• What is needed
A single figure is required: the number of lines below that contain "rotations".

• Provided entries
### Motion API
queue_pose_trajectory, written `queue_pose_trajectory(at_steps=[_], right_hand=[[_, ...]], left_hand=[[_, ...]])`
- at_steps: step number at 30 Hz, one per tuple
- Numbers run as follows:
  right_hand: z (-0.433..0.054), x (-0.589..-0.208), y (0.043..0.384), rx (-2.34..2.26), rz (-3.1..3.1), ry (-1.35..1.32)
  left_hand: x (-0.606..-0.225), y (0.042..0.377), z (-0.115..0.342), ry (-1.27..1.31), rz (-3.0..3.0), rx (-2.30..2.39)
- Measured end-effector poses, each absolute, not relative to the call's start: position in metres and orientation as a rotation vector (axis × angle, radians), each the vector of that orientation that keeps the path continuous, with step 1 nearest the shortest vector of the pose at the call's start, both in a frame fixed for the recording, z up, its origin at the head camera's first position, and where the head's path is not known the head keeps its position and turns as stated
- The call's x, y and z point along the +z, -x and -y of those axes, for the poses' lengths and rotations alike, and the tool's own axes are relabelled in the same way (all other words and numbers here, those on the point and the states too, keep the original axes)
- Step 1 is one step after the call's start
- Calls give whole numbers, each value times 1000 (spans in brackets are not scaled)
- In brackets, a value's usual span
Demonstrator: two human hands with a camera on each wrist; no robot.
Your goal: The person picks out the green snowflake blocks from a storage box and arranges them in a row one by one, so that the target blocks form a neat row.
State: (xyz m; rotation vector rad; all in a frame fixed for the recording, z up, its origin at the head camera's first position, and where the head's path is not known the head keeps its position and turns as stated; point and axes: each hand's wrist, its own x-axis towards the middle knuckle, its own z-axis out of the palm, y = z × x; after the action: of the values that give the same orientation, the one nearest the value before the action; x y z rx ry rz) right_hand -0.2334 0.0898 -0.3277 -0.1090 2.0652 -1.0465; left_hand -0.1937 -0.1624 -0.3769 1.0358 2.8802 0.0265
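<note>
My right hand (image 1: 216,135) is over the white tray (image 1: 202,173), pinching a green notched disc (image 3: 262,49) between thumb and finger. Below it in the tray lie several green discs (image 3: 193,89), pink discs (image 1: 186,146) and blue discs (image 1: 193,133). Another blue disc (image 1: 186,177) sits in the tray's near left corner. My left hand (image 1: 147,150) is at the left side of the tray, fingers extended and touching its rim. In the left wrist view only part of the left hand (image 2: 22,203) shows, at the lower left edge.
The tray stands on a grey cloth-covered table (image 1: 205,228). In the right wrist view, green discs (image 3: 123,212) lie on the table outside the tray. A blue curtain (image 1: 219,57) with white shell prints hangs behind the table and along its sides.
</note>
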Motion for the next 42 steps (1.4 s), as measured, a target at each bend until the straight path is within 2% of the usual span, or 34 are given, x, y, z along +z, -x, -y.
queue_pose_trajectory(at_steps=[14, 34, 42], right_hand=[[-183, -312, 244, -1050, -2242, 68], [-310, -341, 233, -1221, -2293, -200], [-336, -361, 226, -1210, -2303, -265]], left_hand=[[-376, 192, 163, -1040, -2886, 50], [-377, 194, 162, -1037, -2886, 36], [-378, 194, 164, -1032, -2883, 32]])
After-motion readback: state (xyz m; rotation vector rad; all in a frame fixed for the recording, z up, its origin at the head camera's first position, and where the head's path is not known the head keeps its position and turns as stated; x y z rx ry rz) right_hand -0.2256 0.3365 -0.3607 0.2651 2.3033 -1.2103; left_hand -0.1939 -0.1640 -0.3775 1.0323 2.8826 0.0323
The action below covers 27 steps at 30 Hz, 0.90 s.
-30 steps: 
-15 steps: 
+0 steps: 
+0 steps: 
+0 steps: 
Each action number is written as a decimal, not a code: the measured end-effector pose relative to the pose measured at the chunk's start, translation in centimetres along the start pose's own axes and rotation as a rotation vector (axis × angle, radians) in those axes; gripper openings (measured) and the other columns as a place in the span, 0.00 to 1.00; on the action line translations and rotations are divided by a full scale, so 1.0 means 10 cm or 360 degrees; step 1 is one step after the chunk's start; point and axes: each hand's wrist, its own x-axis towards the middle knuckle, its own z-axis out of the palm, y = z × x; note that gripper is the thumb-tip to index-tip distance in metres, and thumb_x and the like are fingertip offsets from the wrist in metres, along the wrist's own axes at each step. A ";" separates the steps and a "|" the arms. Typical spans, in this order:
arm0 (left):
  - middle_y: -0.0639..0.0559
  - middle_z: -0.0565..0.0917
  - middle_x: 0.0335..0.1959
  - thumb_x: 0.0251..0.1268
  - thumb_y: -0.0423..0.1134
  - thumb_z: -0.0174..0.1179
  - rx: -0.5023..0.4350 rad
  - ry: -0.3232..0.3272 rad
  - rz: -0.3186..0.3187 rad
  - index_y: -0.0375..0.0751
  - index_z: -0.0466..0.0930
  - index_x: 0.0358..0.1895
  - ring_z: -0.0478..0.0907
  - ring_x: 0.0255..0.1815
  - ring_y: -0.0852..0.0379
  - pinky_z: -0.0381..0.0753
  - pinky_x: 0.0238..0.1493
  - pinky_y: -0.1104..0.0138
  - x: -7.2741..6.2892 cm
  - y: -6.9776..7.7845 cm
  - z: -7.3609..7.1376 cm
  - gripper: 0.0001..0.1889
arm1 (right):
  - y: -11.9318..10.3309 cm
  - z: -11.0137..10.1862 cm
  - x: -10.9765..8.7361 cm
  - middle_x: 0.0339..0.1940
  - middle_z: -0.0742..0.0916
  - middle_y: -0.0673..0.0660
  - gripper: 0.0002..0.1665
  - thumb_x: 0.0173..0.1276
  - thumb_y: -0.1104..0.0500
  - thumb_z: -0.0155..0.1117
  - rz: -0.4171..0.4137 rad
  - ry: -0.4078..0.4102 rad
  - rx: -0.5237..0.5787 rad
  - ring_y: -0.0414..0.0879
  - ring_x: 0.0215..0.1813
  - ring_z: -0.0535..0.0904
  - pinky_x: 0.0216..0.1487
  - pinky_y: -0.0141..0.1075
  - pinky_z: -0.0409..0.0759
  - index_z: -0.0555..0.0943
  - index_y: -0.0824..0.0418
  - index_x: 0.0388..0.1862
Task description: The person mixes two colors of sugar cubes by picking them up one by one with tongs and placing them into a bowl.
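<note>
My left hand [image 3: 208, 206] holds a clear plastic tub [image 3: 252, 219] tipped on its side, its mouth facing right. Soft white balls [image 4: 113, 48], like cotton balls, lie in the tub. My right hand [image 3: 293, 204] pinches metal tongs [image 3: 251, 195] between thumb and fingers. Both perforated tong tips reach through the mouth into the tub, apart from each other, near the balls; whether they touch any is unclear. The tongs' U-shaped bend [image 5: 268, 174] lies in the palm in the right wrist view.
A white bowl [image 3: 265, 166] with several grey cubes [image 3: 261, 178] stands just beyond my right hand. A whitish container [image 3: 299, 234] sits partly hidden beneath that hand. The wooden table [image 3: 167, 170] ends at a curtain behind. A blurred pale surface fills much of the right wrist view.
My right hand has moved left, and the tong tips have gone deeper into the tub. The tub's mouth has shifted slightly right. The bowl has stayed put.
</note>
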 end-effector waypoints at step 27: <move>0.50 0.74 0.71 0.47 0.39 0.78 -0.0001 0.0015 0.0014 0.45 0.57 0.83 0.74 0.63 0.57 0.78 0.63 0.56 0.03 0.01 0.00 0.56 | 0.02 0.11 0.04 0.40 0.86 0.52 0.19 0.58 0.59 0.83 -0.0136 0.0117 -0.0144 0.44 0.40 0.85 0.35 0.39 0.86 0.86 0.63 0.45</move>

• Solution to this exercise
2